(Given information)
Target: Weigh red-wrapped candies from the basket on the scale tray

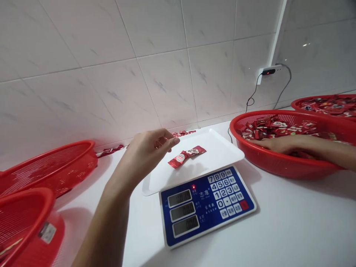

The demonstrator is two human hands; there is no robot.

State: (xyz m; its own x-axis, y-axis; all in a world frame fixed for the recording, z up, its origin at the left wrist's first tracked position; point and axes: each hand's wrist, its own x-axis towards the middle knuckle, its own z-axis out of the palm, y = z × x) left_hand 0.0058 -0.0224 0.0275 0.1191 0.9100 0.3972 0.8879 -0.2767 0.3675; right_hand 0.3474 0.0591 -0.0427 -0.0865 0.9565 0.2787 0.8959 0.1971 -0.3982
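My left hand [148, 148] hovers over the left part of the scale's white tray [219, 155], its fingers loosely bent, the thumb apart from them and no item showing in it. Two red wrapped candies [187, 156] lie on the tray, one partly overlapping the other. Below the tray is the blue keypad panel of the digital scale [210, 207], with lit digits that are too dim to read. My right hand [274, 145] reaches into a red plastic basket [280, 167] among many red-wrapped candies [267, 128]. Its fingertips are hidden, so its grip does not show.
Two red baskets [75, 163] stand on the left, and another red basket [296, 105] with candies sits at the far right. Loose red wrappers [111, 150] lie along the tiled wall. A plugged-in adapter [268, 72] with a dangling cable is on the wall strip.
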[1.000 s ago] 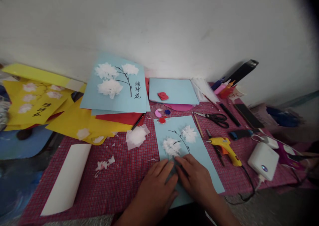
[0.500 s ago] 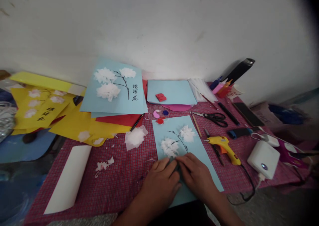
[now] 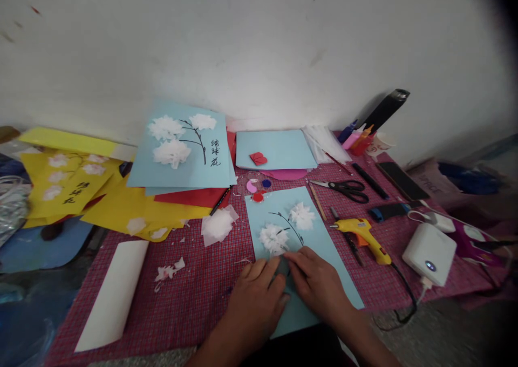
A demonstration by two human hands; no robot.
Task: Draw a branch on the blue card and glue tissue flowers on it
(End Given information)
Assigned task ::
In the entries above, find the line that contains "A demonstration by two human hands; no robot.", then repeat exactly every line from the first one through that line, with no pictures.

Written answer ::
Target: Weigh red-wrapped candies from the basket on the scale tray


The demonstrator is two human hands; there is no robot.

State: (xyz m; its own x-axis, y-axis; all in a world frame fixed for the recording, z up, its origin at the left wrist's first tracked position; point and axes: each hand's wrist, its own x-axis towards the middle knuckle, its own z-axis out of the palm, y = z × x) left_hand 0.0058 -0.0224 0.0275 0.1191 0.9100 0.3972 0.8879 -0.2767 0.3675; right_hand 0.3474 0.0591 -0.0427 -0.0865 0.9565 0.2787 0.8959 0.1971 -0.3982
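My left hand [148, 148] hovers over the left part of the scale's white tray [219, 155], its fingers loosely bent, the thumb apart from them and no item showing in it. Two red wrapped candies [187, 156] lie on the tray, one partly overlapping the other. Below the tray is the blue keypad panel of the digital scale [210, 207], with lit digits that are too dim to read. My right hand [274, 145] reaches into a red plastic basket [280, 167] among many red-wrapped candies [267, 128]. Its fingertips are hidden, so its grip does not show.
Two red baskets [75, 163] stand on the left, and another red basket [296, 105] with candies sits at the far right. Loose red wrappers [111, 150] lie along the tiled wall. A plugged-in adapter [268, 72] with a dangling cable is on the wall strip.
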[1.000 s ago] 
[0.500 s ago] 
[now] 
A demonstration by two human hands; no robot.

No more work remains for this exercise.